Horror fans know that the right editing choices can make any Sunday drive into the shower scene from “Psycho.” Kiyoshi (Cure, Pulse) Kurosawa has made a career out of long single takes—disturbing gazes that can feel like an eternity of looking behind your back, trying to see something that isn’t there.
There’s a shot like this in the opening of “Doppelganger,” Kurosawa’s latest film to reach U.S. audiences via DVD. Yuka (Hiromi Nagasaku) sees her brother at a supermarket. She’s confused because she thought he was at home. She’s even more confused when she arrives home to find him there, calmly staring at her. Then she receives a phone call. It’s the police informing her that her brother has just committed suicide. Yet her brother was just in the other room. Or was it really her brother? This opening vignette serves as reminder that Kurosawa is a master of the language of horror. With only a few short strokes he sets up a scenario more unsettling than half of the American horror films I saw last year.
Yet just as effortlessly, “Doppelganger” becomes something that Kurosawa is not generally known for: playful.
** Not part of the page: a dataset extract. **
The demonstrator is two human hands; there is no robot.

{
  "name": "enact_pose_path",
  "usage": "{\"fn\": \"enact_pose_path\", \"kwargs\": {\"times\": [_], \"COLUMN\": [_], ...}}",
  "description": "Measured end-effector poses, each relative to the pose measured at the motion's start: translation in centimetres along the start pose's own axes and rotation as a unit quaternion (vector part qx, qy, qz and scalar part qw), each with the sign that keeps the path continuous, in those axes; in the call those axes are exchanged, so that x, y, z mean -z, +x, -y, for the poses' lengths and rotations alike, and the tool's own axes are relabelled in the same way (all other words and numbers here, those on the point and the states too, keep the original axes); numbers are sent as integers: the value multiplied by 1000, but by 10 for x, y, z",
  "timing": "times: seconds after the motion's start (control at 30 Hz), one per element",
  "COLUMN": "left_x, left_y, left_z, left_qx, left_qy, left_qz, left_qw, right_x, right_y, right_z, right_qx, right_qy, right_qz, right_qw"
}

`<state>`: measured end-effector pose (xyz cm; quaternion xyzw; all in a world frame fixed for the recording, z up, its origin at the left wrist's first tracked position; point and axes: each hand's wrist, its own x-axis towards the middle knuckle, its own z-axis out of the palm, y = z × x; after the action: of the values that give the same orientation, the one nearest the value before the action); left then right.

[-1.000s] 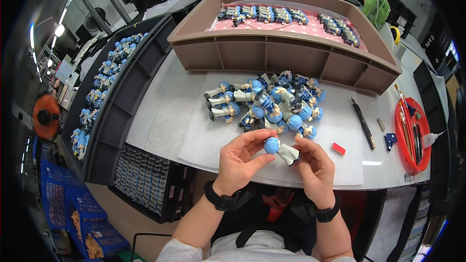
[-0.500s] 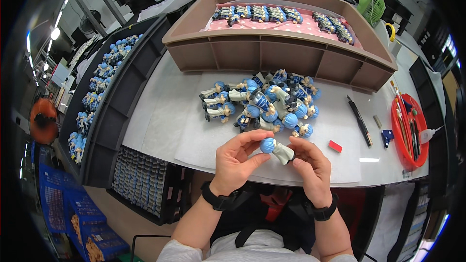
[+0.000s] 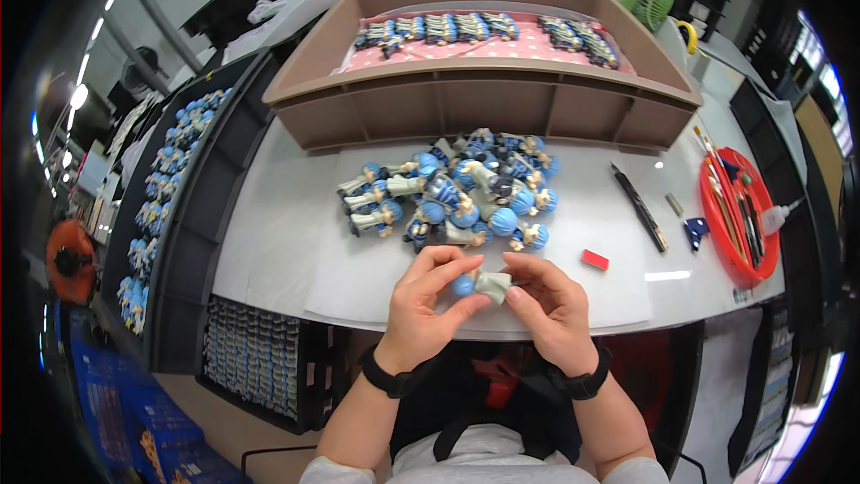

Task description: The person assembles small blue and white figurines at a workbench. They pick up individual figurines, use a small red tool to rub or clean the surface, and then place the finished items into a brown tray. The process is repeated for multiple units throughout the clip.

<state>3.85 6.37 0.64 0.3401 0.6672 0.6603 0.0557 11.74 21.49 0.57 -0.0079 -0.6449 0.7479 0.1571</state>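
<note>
Between my two hands, just above the near edge of the white table, lies a small figurine (image 3: 493,286) with a blue head and a pale grey-green cape. My left hand (image 3: 432,298) pinches it around the head. At the other end, the fingers of my right hand (image 3: 548,305) close on the feet, which are mostly hidden. Right beyond my hands is a heap of similar figurines (image 3: 503,220), blue-headed with blue or pale bodies, lying tangled on the white sheet.
A brown tray (image 3: 484,112) with rows of figurines stands behind the heap. Dark trays of figurines (image 3: 170,161) flank the left. Rightward lie a red block (image 3: 595,260), a black pen-like tool (image 3: 639,207), a small blue piece (image 3: 695,231) and a red basket (image 3: 771,262) with brushes.
The figurine has turned to lie more level between my hands, and my left fingers cover more of its head. The whole view has shifted slightly.
</note>
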Motion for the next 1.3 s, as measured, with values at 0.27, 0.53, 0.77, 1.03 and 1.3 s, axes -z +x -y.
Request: {"fn": "enact_pose_path", "kwargs": {"times": [0.27, 0.53, 0.77, 1.03, 1.3], "left_x": [-4, -3, 1, -1, 0], "left_y": [0, -1, -1, -3, -2], "left_z": [-4, -7, -3, -4, -4], "left_qx": [-17, -20, -48, -15, -14], "left_qy": [100, 79, 82, 59, 71], "left_qz": [65, 65, 65, 62, 64], "left_qw": [993, 995, 993, 996, 995], "right_x": [29, 63, 46, 34, 15], "right_y": [4, -17, -25, -30, -26], "right_z": [26, 35, 44, 33, 30], "right_qx": [171, -55, -167, -162, -92], "right_qy": [-426, -251, 135, 170, -2], "right_qz": [-131, -205, -176, -154, -140], "right_qw": [879, 944, 961, 960, 986]}}
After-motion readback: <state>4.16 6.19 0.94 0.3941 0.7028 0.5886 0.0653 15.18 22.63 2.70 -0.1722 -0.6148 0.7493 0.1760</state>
Not really discarding the doomed tone he used in masterpieces like “Cure” and “Charisma,” but rather using it to create an absurd friction between its seriousness and an endless stream of horror, action, mystery, and science fiction plot devices, Kurosawa’s film traipses genre with the ease of skimming a magazine article. Yet within these scenarios, stereotypical characters, and plot contrivances, the director explores human nature.
Yuka will eventually meet Michio (Kurosawa regular Koji Yakusho), a scientist who is attempting to perfect an advanced wheel chair for paraplegics. The work-obsessed loner has his own run in with impossibility when he comes face to face with… well, himself. When Yuka’s brother encountered his doppelganger he was disturbed to the point of killing himself. Michio, on the other hand tries to ignore it by rushing from the room. Later, he’s coaxed into at least passively acknowledging the benefits of having a proxy–team dating, team problem solving. It helps that Michio’s Doppelganger is everything he’s not: direct, amoral, lusty, comical, ruthless. Stepping in for Michio whenever he feels he’s needed, the Doppelganger helps the hermetic scientist free himself from an oppressive company, perfect his invention, and get laid. But of course this comes at a price. Pragmatic, although not very morally conscious, the Doppelganger robs, lies and kills to get ahead. Eventually this burdens Michio, although not more than the prospect of having to share his work with anyone, even himself.
Kurosawa pokes fun at the idea that a split-personality could form such a clear dichotomy. The Doppelganger is at least a loveable criminal and definitely more fun than the so-called “good” Michio, whose inaction is often as violent and damaging as his other half’s action. What is the preferred self? Or really, is there one?
Instead of providing a clear-cut answer to this existential dilemma, Kurosawa makes a left turn. The final 28 minutes is a hilarious road-trip where the director stages a classic shootout in an abandoned house, a tribute to the rolling boulder sequence from “Raiders of the Lost Ark,” and few hilarious moments of slapstick.
Some may find it absurd, but to me this director’s playtime is still more substantive than that of any number of mainstream Hollywood directors. In “Doppelganger,” Kurosawa proves he has the rare ability to make weighty arguments from seemingly vaporous building blocks, and still have a great time doing it.